Exploring a fundamental question yielded an unexpected, unpredictable practical benefit.

While this is only one such example, Ransdell’s presentation took place in the midst of long awaited biomedical advances that were making impacts on the lives of everyday Americans. Germ theory provided a framework for understanding and preventing infectious disease, to astonishing effect. Deaths from infectious disease were cut roughly in half (!) between 1900 and 1920 (see a Figure from Armstrong et. al. 1999, JAMA below).

Vaccines had been produced for several, previously ravaging diseases. The Hospital Service itself had identified the source of pellagra as a dietary deficiency, and identified common foodstuffs to prevent it. Just months later, penicillin would be discovered. Ransdell had examples abound of biomedical success and the benefits of research investment, many of which were apparent without being named.

This context of rapid, geometric decay in mortality from disease seems essential to achieving broad public support for a high risk research enterprise.

Acceptance, Passage, and Divisional Structure

Ransdell’s arguments were eventually accepted by both Houses of Congress and signed into law under Herbert Hoover, a rare excited about the application of scientific methods to all aspects of the public sphere (see Hoover: An Extraordinary Life).

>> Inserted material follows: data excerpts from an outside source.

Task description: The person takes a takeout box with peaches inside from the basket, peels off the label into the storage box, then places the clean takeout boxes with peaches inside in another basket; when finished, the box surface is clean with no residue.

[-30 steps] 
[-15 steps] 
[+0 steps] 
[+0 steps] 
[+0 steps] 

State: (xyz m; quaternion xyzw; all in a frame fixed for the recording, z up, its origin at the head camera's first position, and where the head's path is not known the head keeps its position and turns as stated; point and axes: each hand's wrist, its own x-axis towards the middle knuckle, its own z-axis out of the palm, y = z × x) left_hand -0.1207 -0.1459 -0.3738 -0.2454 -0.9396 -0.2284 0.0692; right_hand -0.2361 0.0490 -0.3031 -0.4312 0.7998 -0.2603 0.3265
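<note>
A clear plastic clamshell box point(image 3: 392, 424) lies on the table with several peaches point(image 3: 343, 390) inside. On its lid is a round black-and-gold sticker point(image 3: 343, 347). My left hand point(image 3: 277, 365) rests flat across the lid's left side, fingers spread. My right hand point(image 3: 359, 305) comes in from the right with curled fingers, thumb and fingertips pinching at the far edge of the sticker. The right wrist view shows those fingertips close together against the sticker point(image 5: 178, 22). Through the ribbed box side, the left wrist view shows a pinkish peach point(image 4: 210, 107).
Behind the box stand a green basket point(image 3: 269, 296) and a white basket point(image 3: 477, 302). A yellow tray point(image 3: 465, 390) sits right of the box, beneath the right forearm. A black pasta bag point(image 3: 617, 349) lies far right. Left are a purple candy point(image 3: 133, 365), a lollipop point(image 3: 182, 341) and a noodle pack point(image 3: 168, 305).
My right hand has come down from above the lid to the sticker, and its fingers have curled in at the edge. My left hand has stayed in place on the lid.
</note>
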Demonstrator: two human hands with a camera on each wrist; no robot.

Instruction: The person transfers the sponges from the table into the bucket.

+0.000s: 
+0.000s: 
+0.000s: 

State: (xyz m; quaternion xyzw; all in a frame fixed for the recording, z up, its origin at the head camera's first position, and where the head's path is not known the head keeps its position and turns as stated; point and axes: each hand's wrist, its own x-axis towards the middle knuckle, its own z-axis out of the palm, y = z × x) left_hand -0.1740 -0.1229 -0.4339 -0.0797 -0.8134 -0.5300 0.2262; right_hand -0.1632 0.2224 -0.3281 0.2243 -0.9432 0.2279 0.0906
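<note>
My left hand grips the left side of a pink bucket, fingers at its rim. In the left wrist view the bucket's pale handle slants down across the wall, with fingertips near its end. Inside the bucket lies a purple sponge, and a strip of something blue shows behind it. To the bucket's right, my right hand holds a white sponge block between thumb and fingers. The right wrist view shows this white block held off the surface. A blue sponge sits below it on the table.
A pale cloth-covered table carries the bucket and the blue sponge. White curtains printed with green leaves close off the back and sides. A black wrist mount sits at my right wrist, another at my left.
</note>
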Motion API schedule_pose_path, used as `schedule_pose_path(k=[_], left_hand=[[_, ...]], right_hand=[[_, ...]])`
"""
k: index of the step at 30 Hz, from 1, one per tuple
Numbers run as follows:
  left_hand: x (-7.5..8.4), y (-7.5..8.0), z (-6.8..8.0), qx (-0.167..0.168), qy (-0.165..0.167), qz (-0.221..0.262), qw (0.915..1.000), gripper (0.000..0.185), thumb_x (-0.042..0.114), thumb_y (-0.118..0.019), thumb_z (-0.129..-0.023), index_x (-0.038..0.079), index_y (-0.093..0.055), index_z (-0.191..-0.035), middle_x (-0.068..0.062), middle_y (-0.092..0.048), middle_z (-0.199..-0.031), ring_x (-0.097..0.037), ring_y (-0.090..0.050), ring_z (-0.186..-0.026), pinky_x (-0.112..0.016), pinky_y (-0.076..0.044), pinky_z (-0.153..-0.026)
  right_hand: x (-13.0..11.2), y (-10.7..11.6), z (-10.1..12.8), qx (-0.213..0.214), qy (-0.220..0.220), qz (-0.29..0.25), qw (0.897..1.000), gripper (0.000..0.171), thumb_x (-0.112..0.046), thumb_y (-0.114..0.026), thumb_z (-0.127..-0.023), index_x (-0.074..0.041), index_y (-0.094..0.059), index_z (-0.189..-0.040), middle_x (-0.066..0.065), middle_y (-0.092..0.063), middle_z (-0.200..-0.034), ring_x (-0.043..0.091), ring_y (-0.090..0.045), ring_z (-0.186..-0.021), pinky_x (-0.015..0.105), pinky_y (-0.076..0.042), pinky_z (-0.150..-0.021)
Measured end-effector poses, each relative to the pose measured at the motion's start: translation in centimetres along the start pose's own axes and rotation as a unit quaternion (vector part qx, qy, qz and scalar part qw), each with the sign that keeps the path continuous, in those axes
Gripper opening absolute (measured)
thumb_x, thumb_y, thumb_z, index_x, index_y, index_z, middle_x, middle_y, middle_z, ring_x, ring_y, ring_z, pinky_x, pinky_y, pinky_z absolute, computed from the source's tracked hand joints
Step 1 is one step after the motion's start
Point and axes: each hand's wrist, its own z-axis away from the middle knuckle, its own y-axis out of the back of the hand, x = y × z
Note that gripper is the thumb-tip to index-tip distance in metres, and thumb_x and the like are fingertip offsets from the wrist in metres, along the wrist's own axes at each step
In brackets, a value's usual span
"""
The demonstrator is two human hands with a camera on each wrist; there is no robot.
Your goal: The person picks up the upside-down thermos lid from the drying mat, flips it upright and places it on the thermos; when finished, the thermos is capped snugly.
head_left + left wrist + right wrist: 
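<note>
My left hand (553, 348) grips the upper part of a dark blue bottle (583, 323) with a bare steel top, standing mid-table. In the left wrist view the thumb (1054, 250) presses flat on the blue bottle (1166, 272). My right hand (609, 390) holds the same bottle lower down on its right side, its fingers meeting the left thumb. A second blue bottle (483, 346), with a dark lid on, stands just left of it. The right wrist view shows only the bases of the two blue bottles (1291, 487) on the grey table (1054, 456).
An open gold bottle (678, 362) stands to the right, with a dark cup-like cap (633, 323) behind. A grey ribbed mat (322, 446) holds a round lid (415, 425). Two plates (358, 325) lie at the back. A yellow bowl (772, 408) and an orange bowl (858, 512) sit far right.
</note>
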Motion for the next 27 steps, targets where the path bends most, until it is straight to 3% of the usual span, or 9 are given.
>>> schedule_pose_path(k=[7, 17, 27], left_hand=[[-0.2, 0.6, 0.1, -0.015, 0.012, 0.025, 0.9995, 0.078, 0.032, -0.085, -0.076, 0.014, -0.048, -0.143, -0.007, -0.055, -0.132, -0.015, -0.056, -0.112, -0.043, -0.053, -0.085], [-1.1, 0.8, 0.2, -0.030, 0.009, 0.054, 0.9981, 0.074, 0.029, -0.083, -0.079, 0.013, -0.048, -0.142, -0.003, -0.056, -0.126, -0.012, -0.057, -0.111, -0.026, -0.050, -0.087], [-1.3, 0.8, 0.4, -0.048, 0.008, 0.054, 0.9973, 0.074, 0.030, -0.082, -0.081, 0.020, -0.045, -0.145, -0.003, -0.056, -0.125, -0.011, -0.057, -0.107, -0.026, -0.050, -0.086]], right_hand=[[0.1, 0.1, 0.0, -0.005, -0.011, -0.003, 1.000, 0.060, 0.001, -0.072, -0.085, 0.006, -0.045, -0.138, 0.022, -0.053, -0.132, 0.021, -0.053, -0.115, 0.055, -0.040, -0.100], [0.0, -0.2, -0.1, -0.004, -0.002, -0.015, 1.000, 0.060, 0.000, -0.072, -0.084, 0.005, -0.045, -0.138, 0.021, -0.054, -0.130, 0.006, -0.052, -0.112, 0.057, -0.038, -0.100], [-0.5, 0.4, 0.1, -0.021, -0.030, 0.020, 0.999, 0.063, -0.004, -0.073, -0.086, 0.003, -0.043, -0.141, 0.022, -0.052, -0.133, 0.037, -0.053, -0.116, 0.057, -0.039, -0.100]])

Initially, the NIH was only a singular institute in a small building in the District of Columbia, almost exclusively focused on intramural research. It was not until the passage of the National Cancer Institute Act in 1937 that the NIH broadly adopted the practice of extramural research grants. Today, extramural grants to researchers at universities and private institutes makes up ~90% of the NIH budget. The NIH also settled into a “divisional” organizational structure in 1937, where divisions were defined by human diseases (a few exceptions exist in more modern times, the functionally focused National Center for Bio-Informatics being the most prominent).

Harden’s history ends in 1937, but the history of the NIH only blossoms later on. I look forward to exploring the decisions that led to the current system and possible mechanisms for improvement based on other successful funding agencies, like HHMI.

Are there other organizational structures or funding models that could help improve our rate of discovery?